It's there in the more chant-like, metallic, malevolent bitterness of
"Bring Me Victory," where ringing basslines meet keyboards and violins
atop roiling tom-toms and a more insistent tempo (which is the greatest
sideways resurrection tune about Jesus ever). It's also there in the
lithe, languid drift that is "Shadow Haunt," and the sprawling doom
metal suite "Death Triumphant," that closes the set with washes of taut
riffs, atmospheric waves of sound, ambience, and dirge-like strings.

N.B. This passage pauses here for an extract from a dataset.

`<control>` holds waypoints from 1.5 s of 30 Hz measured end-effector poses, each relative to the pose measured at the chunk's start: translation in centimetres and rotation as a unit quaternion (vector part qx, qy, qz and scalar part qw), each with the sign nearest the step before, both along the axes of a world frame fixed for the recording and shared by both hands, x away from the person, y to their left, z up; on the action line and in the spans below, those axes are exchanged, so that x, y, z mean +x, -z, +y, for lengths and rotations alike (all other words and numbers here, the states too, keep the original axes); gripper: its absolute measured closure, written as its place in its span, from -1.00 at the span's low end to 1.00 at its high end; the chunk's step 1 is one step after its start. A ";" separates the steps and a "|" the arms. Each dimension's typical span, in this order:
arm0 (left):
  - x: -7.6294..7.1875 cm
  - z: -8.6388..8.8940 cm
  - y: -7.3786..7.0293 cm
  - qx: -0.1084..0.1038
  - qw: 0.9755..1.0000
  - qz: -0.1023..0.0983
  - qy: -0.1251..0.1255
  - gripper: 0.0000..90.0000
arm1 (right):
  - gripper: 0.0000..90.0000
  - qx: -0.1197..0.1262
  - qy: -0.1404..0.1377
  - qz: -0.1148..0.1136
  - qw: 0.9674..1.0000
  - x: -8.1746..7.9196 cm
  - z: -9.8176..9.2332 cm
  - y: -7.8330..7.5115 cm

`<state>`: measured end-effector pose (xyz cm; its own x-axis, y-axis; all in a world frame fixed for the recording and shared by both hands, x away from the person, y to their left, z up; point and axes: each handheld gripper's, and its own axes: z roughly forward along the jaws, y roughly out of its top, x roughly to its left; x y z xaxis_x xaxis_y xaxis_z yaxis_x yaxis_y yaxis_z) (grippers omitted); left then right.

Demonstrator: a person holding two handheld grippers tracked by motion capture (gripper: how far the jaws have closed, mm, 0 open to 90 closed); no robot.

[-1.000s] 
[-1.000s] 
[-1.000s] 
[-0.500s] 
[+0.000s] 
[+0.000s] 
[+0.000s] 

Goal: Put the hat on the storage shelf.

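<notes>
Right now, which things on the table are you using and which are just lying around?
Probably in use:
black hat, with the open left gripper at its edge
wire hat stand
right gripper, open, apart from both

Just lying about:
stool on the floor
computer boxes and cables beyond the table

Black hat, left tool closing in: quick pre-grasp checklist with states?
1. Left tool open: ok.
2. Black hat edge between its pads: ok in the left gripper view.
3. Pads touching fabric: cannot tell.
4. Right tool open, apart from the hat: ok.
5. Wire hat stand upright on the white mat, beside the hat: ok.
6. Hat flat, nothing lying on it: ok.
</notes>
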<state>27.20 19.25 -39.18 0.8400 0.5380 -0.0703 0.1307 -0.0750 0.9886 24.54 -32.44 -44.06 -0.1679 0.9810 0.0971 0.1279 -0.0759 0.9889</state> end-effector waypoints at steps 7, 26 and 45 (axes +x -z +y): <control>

What "it" is, is the elemental discovery by My Dying Bride
of a sound that pushes the doom metal attack of yesteryear toward the
margin where it entwines sensuously -- and inseparably -- with gothic
rock, in a meld that bears no signature but the band's. MDB
has so seamlessly metamorphosed, lyrically, musically, and sonically,
that they've effectively created their own subgenre of goth while
retaining enough of their earlier M.O. to keep old fans, while no doubt
gathering to themselves a legion of new ones -- who have little to no
use for doom or goth metal -- in the process. For those veterans who've
enjoyed A Line of Deathless Kings, The Angel and the Dark River, and even Turn Loose the Swans, this is for you. For the curious, For Lies I Sire
is an excellent place to begin to investigate one of the most genuinely
enigmatic bands to have emerged from the 20th century more inspired and
visionary than before. And for the veteran fan, who will in no way be
disappointed, this is brilliant work.